Via Penn Futures – Friday, March 04, 2011
Range Resources is selling the 52,000-acres it owns in the Barnett Shale natural gas play in Texas for a cool $900 million.
Is Range bailing out of one of the most productive shale plays in America?
Are they going bankrupt?
According to one industry analyst, Range intends to plow the proceeds of that sale into developing its Marcellus shale holdings in Pennsylvania.
Why? Because production in Pennsylvania is “cheap.”
And production is not the only thing that is cheap.
Transportation of gas to market is the largest component of a gas driller’s cost. Pennsylvania’s Marcellus gas lies in the middle of the strongest natural gas market in the world – the Eastern United States.
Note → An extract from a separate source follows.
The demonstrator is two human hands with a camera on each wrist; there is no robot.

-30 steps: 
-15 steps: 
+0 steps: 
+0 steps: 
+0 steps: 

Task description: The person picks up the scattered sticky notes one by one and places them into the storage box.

So, transportation costs in Pennsylvania are also cheap.
According to this analyst, Range will spend over a billion dollars this year developing its Marcellus production capacity. Despite giving up its Texas holdings, Range expects production to grow 10 percent this year, and 25 to 30 percent next year. It also expects that costs will remain low this year and next year, meaning “solid” (an industry term for huge) profit margins will continue.
“Range offers shareholders a future full of cheap production growth. The company is going to generate significant cash flow, which is great news for shareholders,” wrote the analyst.
But it gets even better for Range.
According to another report, Range has the potential for a “triple play” – to produce natural gas and natural gas liquids not only from the Marcellus Shale but also from the Upper Devonian Shale above the Marcellus and the Utica Shale below the Marcellus.
Range Resources CEO John Pinkerton sums it up well. “…our shareholders are going to make a whole bunch of dough…”
But none of this is great news for ordinary Pennsylvanians facing drastic reductions in government services, for communities in the Marcellus region that are struggling to deal with the impacts of gas development, or for Pennsylvania’s environment. Because Range, like all the other gas drillers in Pennsylvania’s Marcellus development boom – who have similarly cheap production – pays no drilling tax.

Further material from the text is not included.